§ **PROBLEM TO WORK ON**: Lines from the top of the listing down to the one with "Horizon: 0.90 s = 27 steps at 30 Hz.", inclusive, are to be copied exactly.

[[ PROVIDED DATA, beginning ]]

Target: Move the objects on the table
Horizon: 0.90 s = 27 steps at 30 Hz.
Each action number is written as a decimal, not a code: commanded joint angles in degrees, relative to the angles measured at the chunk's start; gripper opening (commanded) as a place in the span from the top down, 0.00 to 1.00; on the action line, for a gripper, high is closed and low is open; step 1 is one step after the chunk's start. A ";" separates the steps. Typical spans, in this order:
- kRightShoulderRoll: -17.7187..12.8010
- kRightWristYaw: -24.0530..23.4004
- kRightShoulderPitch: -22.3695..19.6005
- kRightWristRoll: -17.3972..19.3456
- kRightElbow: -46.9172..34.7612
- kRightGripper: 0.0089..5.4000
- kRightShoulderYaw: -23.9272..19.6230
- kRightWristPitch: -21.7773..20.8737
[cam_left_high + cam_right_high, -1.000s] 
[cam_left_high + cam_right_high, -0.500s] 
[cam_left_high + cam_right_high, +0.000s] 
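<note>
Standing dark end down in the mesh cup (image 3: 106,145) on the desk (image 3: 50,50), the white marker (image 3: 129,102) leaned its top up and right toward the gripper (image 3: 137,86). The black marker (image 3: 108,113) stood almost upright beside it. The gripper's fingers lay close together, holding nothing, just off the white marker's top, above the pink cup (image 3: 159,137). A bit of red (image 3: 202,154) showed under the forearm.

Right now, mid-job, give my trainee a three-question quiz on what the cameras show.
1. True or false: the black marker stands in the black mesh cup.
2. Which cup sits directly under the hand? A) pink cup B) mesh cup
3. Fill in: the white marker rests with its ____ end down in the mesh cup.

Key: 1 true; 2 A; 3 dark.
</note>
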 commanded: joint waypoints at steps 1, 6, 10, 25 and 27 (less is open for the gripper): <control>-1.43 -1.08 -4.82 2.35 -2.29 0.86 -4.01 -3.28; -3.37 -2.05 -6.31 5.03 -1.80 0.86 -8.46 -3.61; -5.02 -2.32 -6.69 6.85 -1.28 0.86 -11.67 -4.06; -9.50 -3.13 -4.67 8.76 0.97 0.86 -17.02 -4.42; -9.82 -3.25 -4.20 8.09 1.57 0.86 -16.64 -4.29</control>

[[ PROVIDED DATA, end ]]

§ **TASK RESPONSE**:
Target: Move the objects on the table
Horizon: 0.90 s = 27 steps at 30 Hz.

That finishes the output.